Exercise goal>
Return the listing exactly as it appears, but strip out the images.
----
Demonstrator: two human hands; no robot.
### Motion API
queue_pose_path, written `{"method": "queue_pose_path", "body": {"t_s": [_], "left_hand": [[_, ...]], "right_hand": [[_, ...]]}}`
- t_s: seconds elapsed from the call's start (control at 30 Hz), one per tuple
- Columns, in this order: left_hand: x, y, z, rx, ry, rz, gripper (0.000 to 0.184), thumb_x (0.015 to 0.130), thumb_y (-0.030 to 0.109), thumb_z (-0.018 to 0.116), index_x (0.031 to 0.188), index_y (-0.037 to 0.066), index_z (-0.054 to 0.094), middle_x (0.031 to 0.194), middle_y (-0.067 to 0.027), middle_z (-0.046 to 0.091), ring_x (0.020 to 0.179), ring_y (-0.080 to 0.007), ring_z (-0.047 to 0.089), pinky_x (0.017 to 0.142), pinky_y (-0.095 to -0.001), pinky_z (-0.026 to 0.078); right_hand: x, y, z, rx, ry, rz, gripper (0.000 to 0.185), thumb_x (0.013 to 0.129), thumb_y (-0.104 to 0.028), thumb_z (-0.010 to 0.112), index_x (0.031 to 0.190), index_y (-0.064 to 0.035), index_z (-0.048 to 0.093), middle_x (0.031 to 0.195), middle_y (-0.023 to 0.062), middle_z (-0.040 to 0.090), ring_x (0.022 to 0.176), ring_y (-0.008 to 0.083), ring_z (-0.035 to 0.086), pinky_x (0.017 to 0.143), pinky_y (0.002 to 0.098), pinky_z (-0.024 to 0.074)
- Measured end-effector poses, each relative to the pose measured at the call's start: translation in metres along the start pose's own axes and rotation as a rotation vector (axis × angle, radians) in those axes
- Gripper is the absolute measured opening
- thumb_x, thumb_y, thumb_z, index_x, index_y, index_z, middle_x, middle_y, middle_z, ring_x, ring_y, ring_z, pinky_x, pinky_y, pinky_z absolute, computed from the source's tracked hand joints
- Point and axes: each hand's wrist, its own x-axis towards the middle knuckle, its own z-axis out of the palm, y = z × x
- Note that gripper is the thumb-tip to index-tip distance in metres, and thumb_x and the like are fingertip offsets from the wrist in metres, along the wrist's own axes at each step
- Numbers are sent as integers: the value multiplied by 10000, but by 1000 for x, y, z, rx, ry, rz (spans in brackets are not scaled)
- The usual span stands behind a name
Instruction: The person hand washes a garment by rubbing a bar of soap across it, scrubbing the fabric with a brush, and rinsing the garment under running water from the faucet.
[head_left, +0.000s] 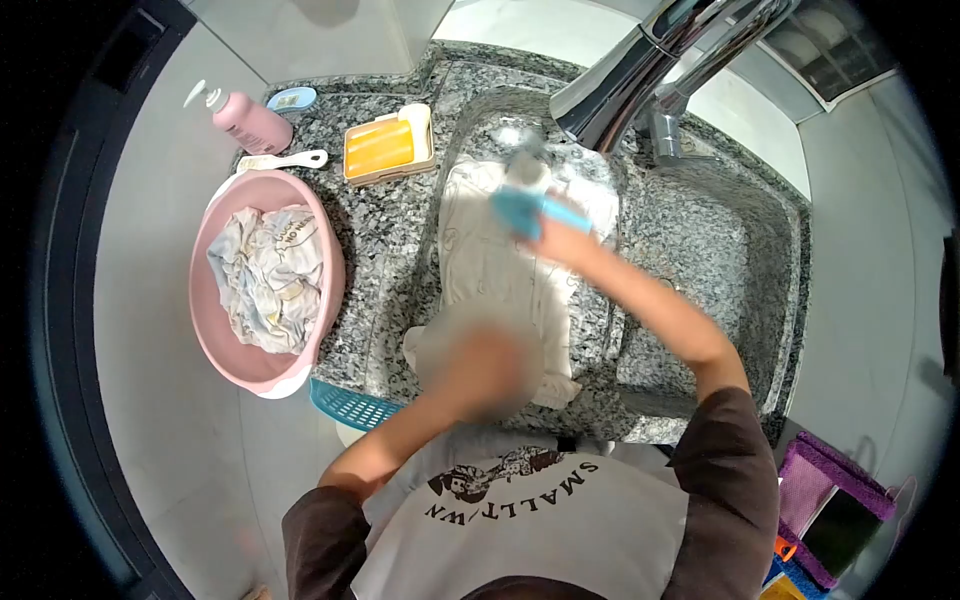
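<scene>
A pale, wet garment [490, 255] with small printed marks lies spread over the granite washing slab of the sink. My right hand [560, 240] is closed around a light-blue scrubbing brush [516, 210] and holds it at the upper part of the cloth, where white suds [512, 134] lie nearby. At the garment's lower left, my left hand [490, 365] rests on or just over the fabric. Blur smears its fingers, so their pose is hidden.
A chrome faucet [625, 85] overhangs the slab, with a granite basin [700, 270] to the right. On the left are a pink tub [330, 270] with crumpled clothes [270, 280], a pink pump bottle [252, 122], a white brush [285, 160] and a yellow soap box [385, 148].
</scene>
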Motion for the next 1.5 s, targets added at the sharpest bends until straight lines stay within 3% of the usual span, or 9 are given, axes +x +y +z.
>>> {"method": "queue_pose_path", "body": {"t_s": [0.1,0.2,0.3,0.4,0.53,0.67,0.87,1.2,1.5], "left_hand": [[-9,-10,5,54,63,-18,252,733,308,603,909,127,590,869,-82,559,899,-283,542,808,-416,412],[-18,-22,26,31,71,-4,260,729,303,609,919,127,595,875,-86,557,913,-277,539,850,-421,393],[-23,-24,31,82,110,51,253,725,296,615,910,124,605,891,-89,564,930,-272,535,875,-422,378],[-25,-23,30,106,142,58,252,720,280,626,921,128,609,940,-91,564,978,-272,516,904,-432,360],[-26,-27,9,335,232,-21,371,713,288,647,1049,145,582,1139,-136,495,1134,-321,414,963,-465,314],[-8,-35,-11,264,169,-204,640,707,377,651,1276,183,431,1314,-228,322,1211,-433,296,1006,-493,242],[43,-58,31,267,214,-124,723,719,463,595,1304,104,369,1339,-261,286,1223,-446,281,1024,-475,219],[142,-45,45,126,300,186,566,748,280,563,1239,53,398,1242,-266,381,1173,-408,346,987,-465,283],[100,-27,31,138,216,-111,349,752,185,578,1034,9,474,957,-183,518,919,-340,512,763,-435,439]], "right_hand": [[-59,-13,54,290,166,-205,315,770,-226,566,1069,-127,567,935,82,622,879,233,586,727,342,500],[-31,5,12,-93,-79,-57,409,751,-246,603,1142,-150,533,900,85,611,727,202,598,651,344,518],[-21,32,-13,-315,207,239,550,749,-359,571,1223,-110,444,830,145,596,736,296,575,664,398,497],[-53,-46,-24,-175,-197,71,564,749,-384,578,1216,-92,454,917,112,599,777,270,570,678,382,498],[-78,-20,30,18,-26,-30,561,781,-426,527,1251,-131,443,912,83,610,759,236,578,663,381,499],[-26,37,-24,-256,-39,417,539,766,-428,524,1267,-256,424,1005,131,578,912,284,557,783,378,470],[-40,24,-67,84,268,391,660,722,-430,599,1246,-72,420,1101,180,521,1007,315,518,884,393,419],[-88,80,-178,-506,942,419,673,690,-424,649,1188,-19,449,1098,203,491,1004,333,501,872,428,418],[7,179,-223,-386,964,661,713,676,-535,613,1187,-58,469,1069,199,507,981,368,510,862,444,404]]}}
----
Exercise result>
Demonstrator: two human hands; no robot.
### Motion API
queue_pose_path, written `{"method": "queue_pose_path", "body": {"t_s": [_], "left_hand": [[_, ...]], "right_hand": [[_, ...]]}}`
- t_s: seconds elapsed from the call's start (control at 30 Hz), one per tuple
- Columns, in this order: left_hand: x, y, z, rx, ry, rz, gripper (0.000 to 0.184), thumb_x (0.015 to 0.130), thumb_y (-0.030 to 0.109), thumb_z (-0.018 to 0.116), index_x (0.031 to 0.188), index_y (-0.037 to 0.066), index_z (-0.054 to 0.094), middle_x (0.031 to 0.194), middle_y (-0.067 to 0.027), middle_z (-0.046 to 0.091), ring_x (0.020 to 0.179), ring_y (-0.080 to 0.007), ring_z (-0.047 to 0.089), pinky_x (0.017 to 0.142), pinky_y (-0.095 to -0.001), pinky_z (-0.026 to 0.078); right_hand: x, y, z, rx, ry, rz, gripper (0.000 to 0.185), thumb_x (0.013 to 0.129), thumb_y (-0.104 to 0.028), thumb_z (-0.010 to 0.112), index_x (0.031 to 0.190), index_y (-0.064 to 0.035), index_z (-0.048 to 0.093), middle_x (0.031 to 0.195), middle_y (-0.023 to 0.062), middle_z (-0.040 to 0.090), ring_x (0.022 to 0.176), ring_y (-0.008 to 0.083), ring_z (-0.035 to 0.086), pinky_x (0.017 to 0.143), pinky_y (0.002 to 0.098), pinky_z (-0.024 to 0.074)
- Measured end-effector poses, each relative to the pose measured at the call's start: translation in metres along the start pose's own axes and rotation as a rotation vector (axis × angle, radians) in those axes
- Gripper is the absolute measured opening
- thumb_x, thumb_y, thumb_z, index_x, index_y, index_z, middle_x, middle_y, middle_z, ring_x, ring_y, ring_z, pinky_x, pinky_y, pinky_z absolute, computed from the source's tracked hand joints
- Point and axes: each hand's wrist, its own x-axis towards the middle knuckle, its own z-axis out of the palm, y = z × x
- Note that gripper is the thumb-tip to index-tip distance in metres, and thumb_x and the like are fingertip offsets from the wrist in metres, along the wrist's own axes at each step
- Numbers are sent as integers: the value multiplied by 10000, but by 1000 for x, y, z, rx, ry, rz (spans in brackets are not scaled)
- The usual span stands behind a name
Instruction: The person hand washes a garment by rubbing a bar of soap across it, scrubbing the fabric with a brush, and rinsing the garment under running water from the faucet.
[head_left, +0.000s] 
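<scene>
A pale, wet garment [490, 255] with small printed marks lies spread over the granite washing slab of the sink. My right hand [560, 240] is closed around a light-blue scrubbing brush [516, 210] and holds it at the upper part of the cloth, where white suds [512, 134] lie nearby. At the garment's lower left, my left hand [490, 365] rests on or just over the fabric. Blur smears its fingers, so their pose is hidden.
A chrome faucet [625, 85] overhangs the slab, with a granite basin [700, 270] to the right. On the left are a pink tub [330, 270] with crumpled clothes [270, 280], a pink pump bottle [252, 122], a white brush [285, 160] and a yellow soap box [385, 148].
</scene>
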Motion for the next 1.5 s, targets added at the sharpest bends until straight lines stay within 3% of the usual span, or 9 are given, axes +x +y +z.
>>> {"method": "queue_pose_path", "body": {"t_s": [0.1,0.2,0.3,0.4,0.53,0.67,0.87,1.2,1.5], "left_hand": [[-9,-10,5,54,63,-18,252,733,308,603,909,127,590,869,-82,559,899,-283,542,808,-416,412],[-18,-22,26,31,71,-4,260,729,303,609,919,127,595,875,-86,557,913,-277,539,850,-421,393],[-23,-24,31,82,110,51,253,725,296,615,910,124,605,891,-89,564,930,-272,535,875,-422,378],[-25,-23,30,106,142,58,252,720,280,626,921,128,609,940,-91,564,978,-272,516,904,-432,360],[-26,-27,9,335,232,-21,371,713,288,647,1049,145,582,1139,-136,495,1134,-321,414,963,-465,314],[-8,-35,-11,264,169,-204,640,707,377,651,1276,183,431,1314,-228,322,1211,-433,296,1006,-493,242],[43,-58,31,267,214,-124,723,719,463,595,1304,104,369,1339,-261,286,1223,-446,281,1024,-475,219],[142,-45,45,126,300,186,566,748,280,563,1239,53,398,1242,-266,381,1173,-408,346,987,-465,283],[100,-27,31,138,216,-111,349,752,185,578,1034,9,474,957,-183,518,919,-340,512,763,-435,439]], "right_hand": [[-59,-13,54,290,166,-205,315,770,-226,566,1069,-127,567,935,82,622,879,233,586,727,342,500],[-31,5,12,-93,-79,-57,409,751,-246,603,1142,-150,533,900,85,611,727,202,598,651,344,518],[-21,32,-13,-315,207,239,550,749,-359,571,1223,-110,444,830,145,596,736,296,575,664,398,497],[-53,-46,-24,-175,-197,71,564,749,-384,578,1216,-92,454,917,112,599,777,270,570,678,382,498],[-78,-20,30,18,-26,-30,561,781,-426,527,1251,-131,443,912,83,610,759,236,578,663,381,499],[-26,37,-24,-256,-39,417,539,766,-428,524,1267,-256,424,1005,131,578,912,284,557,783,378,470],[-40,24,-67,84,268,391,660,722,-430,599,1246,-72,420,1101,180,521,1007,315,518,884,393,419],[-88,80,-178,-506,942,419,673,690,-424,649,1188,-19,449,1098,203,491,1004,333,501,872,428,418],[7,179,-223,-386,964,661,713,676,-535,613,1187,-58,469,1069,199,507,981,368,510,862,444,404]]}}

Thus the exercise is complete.